Mubadalah.id – Jika merujuk tafsir Anwir at-Tanzil karya Imam al-Baidhawi (Nashiruddin Abdullah bin Umar asy-Syirazi, w. 791H) tentang poligami, maka menurutnya, tidak ada satupun ayat yang menunjukan bahkan sama sekali tidak ada indikasi yang mengarah pada pilihan keutamaan terhadap perkawinan poligami.
Dari uraian Imam Ibn Jarir ath-Thabari (w. 320H/922M) misalnya, pelopor disiplin ilmu tafsir, bisa dipastikan bahwa ayat 3 dari surat an-Nisa itu sama sekali tidak bisa dijadikan dasar anjuran al-Qur’an terhadap poligami.
Menurutnya, ayat tersebut terkait dengan perilaku wali yang sering tidak adil terhadap anak-anak yatim di bawah asuhannya. Al-Qur’an lalu turun mewasiatkan agar berlaku adil terhadap mereka.
Katanya, jika para wali merasa tidak mampu berlaku adil terhadap anakanak yatim, maka janganlah mengawini mereka. Lebih baik mengawini perempuanperempuan lain, bisa dua atau lebih.
Tetapi jika tidak mampu berlaku adil, maka yang diperkenankan hanya satu orang istri. Pilihan ini menjadi lebih baik, karena bisa membebaskan orang dari kemungkinan perilaku zalim dan aniaya.

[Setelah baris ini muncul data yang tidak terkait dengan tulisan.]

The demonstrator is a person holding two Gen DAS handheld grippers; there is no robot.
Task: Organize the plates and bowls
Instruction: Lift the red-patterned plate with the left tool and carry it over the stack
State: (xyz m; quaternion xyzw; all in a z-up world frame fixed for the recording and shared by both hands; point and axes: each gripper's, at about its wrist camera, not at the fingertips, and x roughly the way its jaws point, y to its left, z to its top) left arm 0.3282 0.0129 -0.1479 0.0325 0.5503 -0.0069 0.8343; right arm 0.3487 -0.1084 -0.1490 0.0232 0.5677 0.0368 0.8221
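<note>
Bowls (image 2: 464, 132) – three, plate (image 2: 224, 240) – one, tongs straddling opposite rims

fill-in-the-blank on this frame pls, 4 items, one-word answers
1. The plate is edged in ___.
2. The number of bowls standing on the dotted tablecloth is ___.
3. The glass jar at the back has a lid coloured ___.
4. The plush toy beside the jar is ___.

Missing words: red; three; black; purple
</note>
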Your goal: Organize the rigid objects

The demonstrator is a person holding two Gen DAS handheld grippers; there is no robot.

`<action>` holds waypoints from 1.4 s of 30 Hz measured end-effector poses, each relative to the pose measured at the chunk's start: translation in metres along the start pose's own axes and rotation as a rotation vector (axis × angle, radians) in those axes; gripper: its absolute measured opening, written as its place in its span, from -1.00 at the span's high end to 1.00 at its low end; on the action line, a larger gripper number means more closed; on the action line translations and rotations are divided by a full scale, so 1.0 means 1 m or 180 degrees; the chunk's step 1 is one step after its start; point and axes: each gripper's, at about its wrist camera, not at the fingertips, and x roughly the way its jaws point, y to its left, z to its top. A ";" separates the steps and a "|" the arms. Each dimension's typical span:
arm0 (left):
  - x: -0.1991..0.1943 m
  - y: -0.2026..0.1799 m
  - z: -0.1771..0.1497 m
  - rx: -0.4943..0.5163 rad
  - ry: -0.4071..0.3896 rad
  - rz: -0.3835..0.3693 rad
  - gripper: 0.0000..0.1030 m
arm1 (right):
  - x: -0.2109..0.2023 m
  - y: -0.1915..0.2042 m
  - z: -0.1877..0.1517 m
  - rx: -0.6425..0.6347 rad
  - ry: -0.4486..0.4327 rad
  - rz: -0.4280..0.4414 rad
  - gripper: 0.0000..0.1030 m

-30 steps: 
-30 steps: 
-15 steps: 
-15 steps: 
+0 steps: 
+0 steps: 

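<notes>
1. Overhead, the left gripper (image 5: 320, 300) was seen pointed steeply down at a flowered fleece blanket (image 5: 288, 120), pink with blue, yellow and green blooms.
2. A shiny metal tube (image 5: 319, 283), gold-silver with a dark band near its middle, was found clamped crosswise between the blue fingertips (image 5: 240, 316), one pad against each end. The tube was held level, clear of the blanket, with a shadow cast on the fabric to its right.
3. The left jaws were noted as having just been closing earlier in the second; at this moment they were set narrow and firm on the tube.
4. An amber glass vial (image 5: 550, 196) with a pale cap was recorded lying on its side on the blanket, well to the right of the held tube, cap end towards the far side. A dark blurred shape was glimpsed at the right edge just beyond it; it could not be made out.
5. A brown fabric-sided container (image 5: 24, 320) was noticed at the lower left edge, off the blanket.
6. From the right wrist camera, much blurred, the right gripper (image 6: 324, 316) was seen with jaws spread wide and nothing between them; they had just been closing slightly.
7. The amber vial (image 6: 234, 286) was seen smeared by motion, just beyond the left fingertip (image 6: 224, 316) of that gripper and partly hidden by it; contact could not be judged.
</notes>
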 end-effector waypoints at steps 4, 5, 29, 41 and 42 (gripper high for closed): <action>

Demikian halnya ketika menelusuri penafsiran dalam kitab al-Jam li Ahkim al-Jur’ain, karya Imam al-Qurthubi (w. 671H/1273M), pelopor tafsir hukum terhadap al-Qur’an. Juga tidak kita temukan satu indikasipun yang mengisyaratkan pengutamaan bentuk perkawinan poligami.
Namun yang berkembang di masyarakat muslim, terutama pada saat ini adalah yang sebaliknya. Poligami menjadi mode tersendiri dalam perkembangan pemikiran keagamaan umat Islam.
Poligami bukan Ladang Ibadah
Dewasa ini, tidak sedikit dari mereka yang menyatakan bahwa poligami adalah ibadah, tuntunan al-Qur’an, ladang berkah, memudahkan orang masuk surga dan menganggapnya sebagai keutamaan dibanding dengan perkawinan monogami.
Mereka menganggap orang-orang berperilaku poligami sebagai orang yang berpekerti baik, mulia, kuat dan banyak pahala.
Pembacaan terhadap kitab-kitab tafsir tersebut di atas, menunjukkan bahwa pokok bahasan ayat yang mereka anggap ayat poligami justru pada risalah yang jauh lebih mulia daripada sekedar poligami atau monogami.
Bisa kita pastikan bahwa titik persoalan dalam pembahasan para ulama tafsir, sesungguhnya tidak pada pilihan perkawinan poligami.
Tetapi pada sejauh mana seseorang bisa mendatangkan kemaslahatan dan menjauhkan kenistaan dari kehidupan, terutama pada relasi perkawinan.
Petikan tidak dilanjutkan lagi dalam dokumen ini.